Pendant qu’il parlait, je me ressouvenais de ces mots qu’une nuit j’avais lus et relus : Aventure vieille comme le monde, mais qui me semblera peut-être nouvelle. A chacun son tour ; ce soir, c’était à moi de fournir à son ennui cette aventure. Je me souvenais aussi de cet autre mot : Et demain ! « Oui, me disais-je, si je cédais aujourd’hui, demain de quel œil me verrait-il ? Oh ! les sourires du lendemain ! » Et je pensais encore : « Langage d’avocat ; dans tout ce qu’il dit, il n’y a pas un mot, pas un accent du cœur ! »

Cependant il parlait avec chaleur et avec une émotion qui me gagnait, celle d’un homme désireux de convaincre ; il me semblait que ses regards traçaient autour de ma tête comme un cercle de feu qui allait se rétrécissant d’instant en instant.

Alors je me levai et je lui dis :

« Vous êtes éloquent ; mais quelqu’un a remarqué qu’on a toujours plus d’esprit quand on offense que quand on s’excuse, et ce quelqu’un-là n’était pas un sot. Il se fait tard, je suis lasse, permettez-moi de me retirer. »

Il se leva aussi, et comme je vis qu’il se disposait à me suivre, au lieu de monter chez moi par le grand escalier intérieur, je changeai de chemin ; je m’avançai sur la terrasse, longeai la façade de la maison, me dirigeant vers la tourelle et le petit degré tournant qui aboutit sur la galerie. Il comprit, je pense, mon intention, mais ne laissa pas de me suivre. Arrivée à la petite porte : « Vous devez en avoir la clef », lui dis-je. Il la chercha, la trouva et ouvrit. Je montai, et quand j’eus atteint la dernière marche, je retournai la tête pour le saluer ; mais il vint se placer devant moi et attacha sur mon visage des yeux de désir et d’audace ; je reconnus ce regard ou cet éclair dont j’avais été éblouie le jour qu’il m’avait offert un lis et sa vie.

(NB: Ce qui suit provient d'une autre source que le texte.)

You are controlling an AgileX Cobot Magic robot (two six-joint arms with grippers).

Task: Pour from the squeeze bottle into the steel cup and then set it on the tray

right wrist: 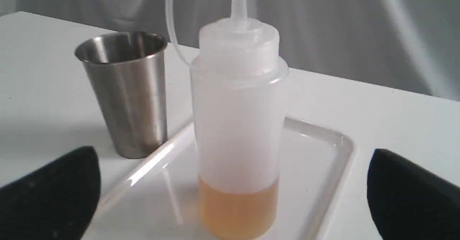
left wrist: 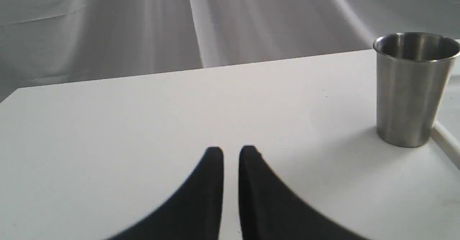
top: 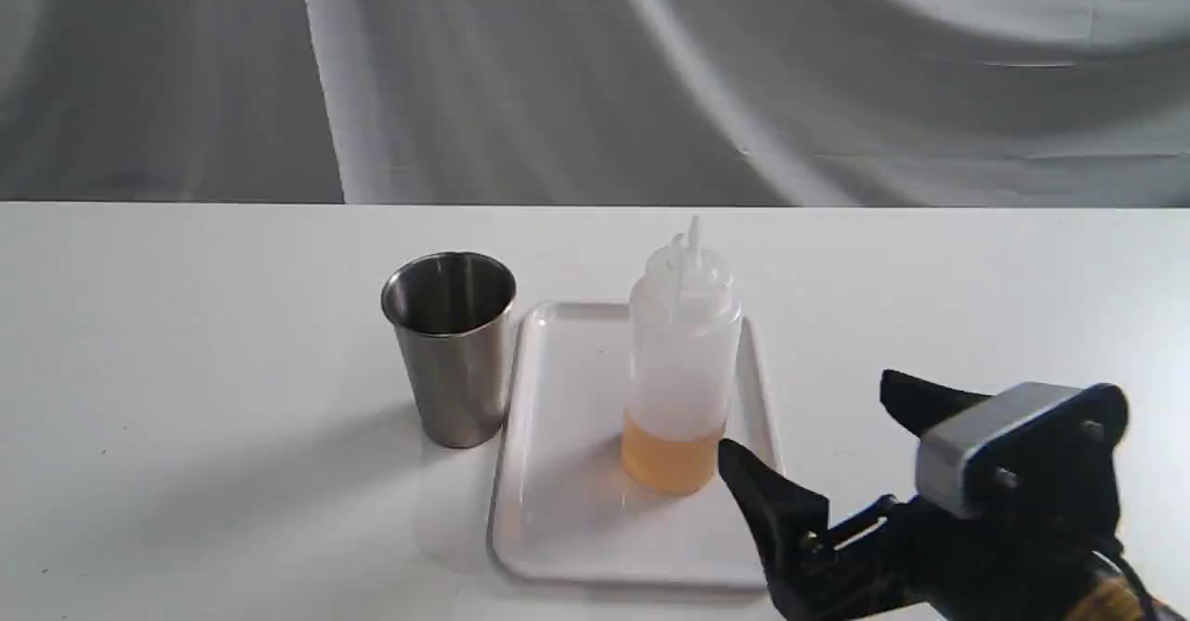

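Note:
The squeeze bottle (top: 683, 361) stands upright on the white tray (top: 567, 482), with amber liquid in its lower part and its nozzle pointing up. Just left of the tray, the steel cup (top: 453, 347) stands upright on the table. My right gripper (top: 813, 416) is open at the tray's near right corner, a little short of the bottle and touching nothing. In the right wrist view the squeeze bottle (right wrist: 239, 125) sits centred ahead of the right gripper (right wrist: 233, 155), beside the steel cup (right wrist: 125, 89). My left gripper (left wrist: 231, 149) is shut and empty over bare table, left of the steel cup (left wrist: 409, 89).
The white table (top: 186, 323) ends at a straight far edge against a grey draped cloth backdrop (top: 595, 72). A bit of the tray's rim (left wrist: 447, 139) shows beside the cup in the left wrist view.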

« On pourrait détruire cette clef, me dit-il d’une voix frémissante, ou mieux encore condamner et murer cet escalier. »

A ces mots, mon cœur éclata.

« Cela ne suffirait pas, m’écriai-je. Il faudrait aussi faire disparaître cette statue qui m’a vue pleurer, cette galerie où j’ai attendu pendant quatre heures, ce pliant, ces fleurs, ces balustres, ces arbres, cette terrasse, ces étoiles mêmes, tous ces témoins d’un horrible désespoir et qui tous crient contre vous. Et quand ils se tairaient, comment vous y prendrez-vous pour réduire au silence un cœur qui ne sait pas oublier et qui a juré de ne jamais pardonner ? »

Sa figure prit une expression farouche et terrible, et je ne sus ce qui allait se passer ; mais au bout d’un instant son front s’éclaircit, ses traits s’adoucirent, un sourire moqueur effleura ses lèvres.

« Ah ! fi donc, madame, dit-il, vous déclamez ! »

Et, pirouettant sur ses talons, il se dirigea vers son appartement, tandis que, pour gagner le mien, je parcourais la galerie d’un pas mal assuré.